Figure 5a represents the score of the 10 sire families for each trait where significant interaction between the sire family and the production environment was found (BW23, BFT23, ADG11–23, ADFI, and average RT at test wk 19, 21, and 23). For a studied trait, the score 1 (and, inversely, the score 10) was attributed to the family that had the lowest (and, inversely, the highest) least squares mean difference between the TEMP and the TROP environments. Hence, in Fig. 5a, the closer to the center the sire family's pentagon is, the more robust the family is. Based on the 5 traits studied, it was found that the families 7, 1, and 2 were the most robust sire families. In contrast, families 6, 5, and 10 were found to be the most sensitive. Figure 5b represents the position of the G×E groups (20 groups) on the first principal component. The PCA showed that the first principal component explained 35% of the total variation and it contrasts production variables (BW23, BFT19, BFT23, ADFI, and ADG11–23; r > 0.74) to thermoregulation traits (ST23 and ST19 [r < −0.51] and RT19, RT23, and RT21 [r < −0.15], P < 0.01):
The categorical variables G×E, E, and G allow us to characterize the first principal component (r = 0.55, r = 0.50, and r = 0.02, respectively; P < 0.01). Hence, the same trend as in Fig. 5a was found in Fig. 5b, except for family 7. Indeed, based on the decline of the slope between the TEMP and TROP environments from the coordinates on the first principal component of a given sire family, it was also found that families 1 and 2 were the most robust sire families and families 6, 5, and 10 were the most sensitive. Family 7, which was found to be the first robust family in Fig. 5a , was in the fifth position with the PCA.
DISCUSSION
To the best of our knowledge, designed studies in growing pigs such as ours are scarce in the literature (Misztal, 2017). Our experimental design, in which a large number of contemporary half-sib pigs (more than 600 animals per environment) were reared either in thermoneutral conditions (TEMP) or in tropical HS conditions (TROP), contributes to deciphering the heat tolerance in pigs. A PCA completed by a hierarchical classification was performed (results not shown) on contemporary groups of BC pigs as individuals (without a priori on the TEMP or TROP origin of the group) and climatic parameters (minimum, maximum, and mean of the T, RH, and THI) as explanatory variables. Two clusters were discriminated corresponding to the TEMP batches for the first cluster and the TROP batches for the second cluster. These results confirmed that the TEMP and the TROP environments can be considered 2 different climatic conditions.

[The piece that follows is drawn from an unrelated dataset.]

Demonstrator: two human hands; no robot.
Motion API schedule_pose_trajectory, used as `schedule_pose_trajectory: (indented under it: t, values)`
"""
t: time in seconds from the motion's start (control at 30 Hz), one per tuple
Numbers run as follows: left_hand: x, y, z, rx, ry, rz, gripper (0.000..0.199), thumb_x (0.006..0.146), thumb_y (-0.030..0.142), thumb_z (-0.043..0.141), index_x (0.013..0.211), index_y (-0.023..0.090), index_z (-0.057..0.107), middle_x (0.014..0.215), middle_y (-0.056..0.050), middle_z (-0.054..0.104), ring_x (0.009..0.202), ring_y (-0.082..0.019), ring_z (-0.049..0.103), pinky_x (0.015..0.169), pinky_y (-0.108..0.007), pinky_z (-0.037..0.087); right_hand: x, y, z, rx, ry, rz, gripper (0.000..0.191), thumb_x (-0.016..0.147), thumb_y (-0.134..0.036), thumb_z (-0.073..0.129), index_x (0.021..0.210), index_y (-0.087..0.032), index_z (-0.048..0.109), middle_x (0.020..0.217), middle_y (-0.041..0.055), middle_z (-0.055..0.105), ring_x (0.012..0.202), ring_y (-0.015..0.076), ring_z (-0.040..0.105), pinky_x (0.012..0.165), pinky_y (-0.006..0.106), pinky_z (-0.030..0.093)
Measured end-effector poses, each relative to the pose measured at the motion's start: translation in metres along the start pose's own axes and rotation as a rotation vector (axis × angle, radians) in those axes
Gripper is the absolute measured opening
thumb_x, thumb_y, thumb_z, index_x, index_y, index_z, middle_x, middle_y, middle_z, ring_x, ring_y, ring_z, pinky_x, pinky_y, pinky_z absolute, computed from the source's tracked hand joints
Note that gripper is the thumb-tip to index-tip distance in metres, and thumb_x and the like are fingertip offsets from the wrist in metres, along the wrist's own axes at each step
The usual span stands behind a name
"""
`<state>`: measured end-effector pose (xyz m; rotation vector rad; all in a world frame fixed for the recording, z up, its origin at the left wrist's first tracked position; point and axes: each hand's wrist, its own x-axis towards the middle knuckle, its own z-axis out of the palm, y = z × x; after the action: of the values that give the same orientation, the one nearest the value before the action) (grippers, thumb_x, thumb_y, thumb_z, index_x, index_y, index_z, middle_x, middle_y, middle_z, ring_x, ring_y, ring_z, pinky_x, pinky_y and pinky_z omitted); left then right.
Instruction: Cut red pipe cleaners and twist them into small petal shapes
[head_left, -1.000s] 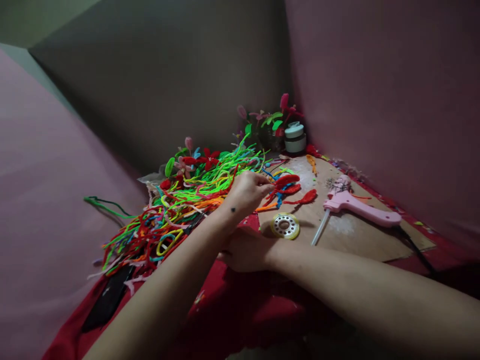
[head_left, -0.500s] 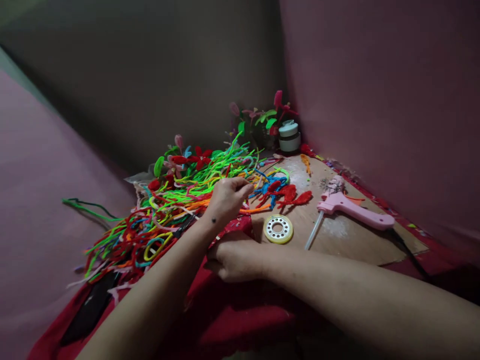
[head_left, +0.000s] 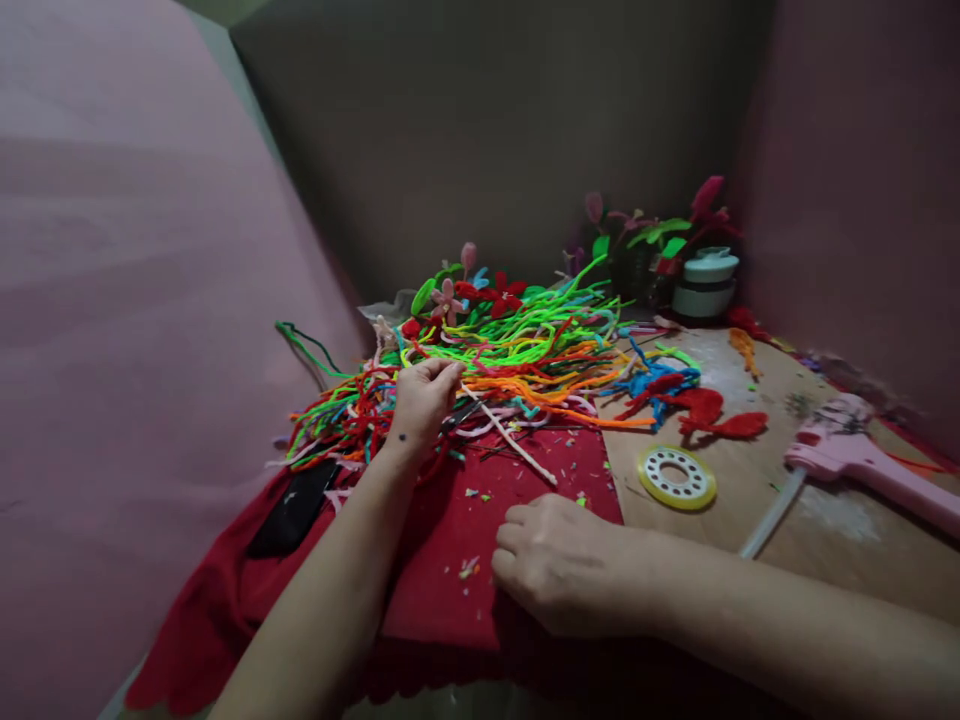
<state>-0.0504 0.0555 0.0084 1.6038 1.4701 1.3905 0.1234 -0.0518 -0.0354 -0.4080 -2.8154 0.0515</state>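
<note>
Over the front of the pile, my left hand [head_left: 427, 395] is closed in a pinch on one end of a cream pipe cleaner [head_left: 510, 436]. The pipe cleaner slants down to the right, its free end just above the knuckles of my right hand [head_left: 551, 555]. That hand is closed with the fingers curled under, low over the red cloth [head_left: 442, 600]; whatever it may hold is hidden. Behind my left hand spreads a heap of loose pipe cleaners [head_left: 517, 350], green, orange, red and other colours.
Right of the cloth, a tape roll [head_left: 677, 477] and a pink glue gun [head_left: 862, 450] lie on a wooden board [head_left: 720, 540], beside red fuzzy pieces [head_left: 720, 415]. A black phone-like object [head_left: 296, 510] is at left. Fuzzy flowers [head_left: 502, 295] and a lidded jar [head_left: 705, 283] stand behind.
The view has swung left, so things appear further right. My hands have moved apart, and the cream pipe cleaner now shows between them. Both hands stay closed.
</note>
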Motion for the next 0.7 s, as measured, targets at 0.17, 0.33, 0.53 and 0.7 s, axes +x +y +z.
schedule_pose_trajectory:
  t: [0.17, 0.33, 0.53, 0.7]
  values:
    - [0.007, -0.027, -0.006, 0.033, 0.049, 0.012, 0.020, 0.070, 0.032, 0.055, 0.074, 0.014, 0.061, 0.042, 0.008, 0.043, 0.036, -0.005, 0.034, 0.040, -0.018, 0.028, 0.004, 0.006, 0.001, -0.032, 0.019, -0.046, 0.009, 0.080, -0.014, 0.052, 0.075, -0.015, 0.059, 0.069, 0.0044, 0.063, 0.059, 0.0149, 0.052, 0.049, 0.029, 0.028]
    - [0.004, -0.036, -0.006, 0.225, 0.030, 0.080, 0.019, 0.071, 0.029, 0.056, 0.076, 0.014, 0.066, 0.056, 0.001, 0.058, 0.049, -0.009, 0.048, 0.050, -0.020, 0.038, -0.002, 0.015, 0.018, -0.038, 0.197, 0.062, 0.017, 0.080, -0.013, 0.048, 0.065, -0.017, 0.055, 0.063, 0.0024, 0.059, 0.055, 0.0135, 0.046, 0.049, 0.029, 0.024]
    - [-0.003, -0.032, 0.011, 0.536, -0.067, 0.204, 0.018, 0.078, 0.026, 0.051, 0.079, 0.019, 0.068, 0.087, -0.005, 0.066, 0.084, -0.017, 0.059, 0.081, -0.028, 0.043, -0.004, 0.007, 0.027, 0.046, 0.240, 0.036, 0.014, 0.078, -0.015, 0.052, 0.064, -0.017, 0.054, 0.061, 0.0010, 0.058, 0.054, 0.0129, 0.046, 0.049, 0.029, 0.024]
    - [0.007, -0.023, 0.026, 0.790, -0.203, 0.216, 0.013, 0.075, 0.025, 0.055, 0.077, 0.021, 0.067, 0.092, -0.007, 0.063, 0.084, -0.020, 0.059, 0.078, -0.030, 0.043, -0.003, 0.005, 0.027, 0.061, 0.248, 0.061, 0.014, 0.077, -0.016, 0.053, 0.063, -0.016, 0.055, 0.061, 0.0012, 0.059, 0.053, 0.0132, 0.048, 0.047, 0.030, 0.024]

It is admitted that the upper limit of the thermoneutral zone, in which no extra energy is used to maintain thermoregulation, is approximately 25°C for growing pigs (Renaudeau et al., 2008). In our study, the average T was 25.2 ± 0.9°C in the TEMP environment and 26.3 ± 1.3°C in the TROP environment. Consequently, we can consider that in the current study, TEMP BC pigs were reared close to the thermoneutral conditions most of the time. In contrast, with a higher average T of 1.1°C (+4%) in the TROP environment, their half-sib TROP pigs were heat stressed most of the time, which suggests that TROP pigs experienced chronic HS. It is well known that high RH accentuates the adverse effect of HS (Huynh et al., 2005). The RH reported in our study was higher in the TROP environment than in the TEMP environment, which may have reduced the TROP pig's ability to dissipate heat by evaporation and magnified the HS effect. Based on the THI, which takes into account the effect of temperature, humidity, and their interaction, the current study shows that TROP pigs actually experienced average ambient conditions 2.4°C (+10%) greater than the TEMP pigs. It should be noticed that the THI used in the present study was formulated to monitor discomfort from temperature and humidity in dairy cattle. This index has been used in studies on HS of pigs (Zumbach et al., 2008; Gourdine et al., 2017). To our knowledge, there is no THI equation directly formulated for pig production performance. Consequently, the THI used in our study must be interpreted in a relative rather than an absolute manner.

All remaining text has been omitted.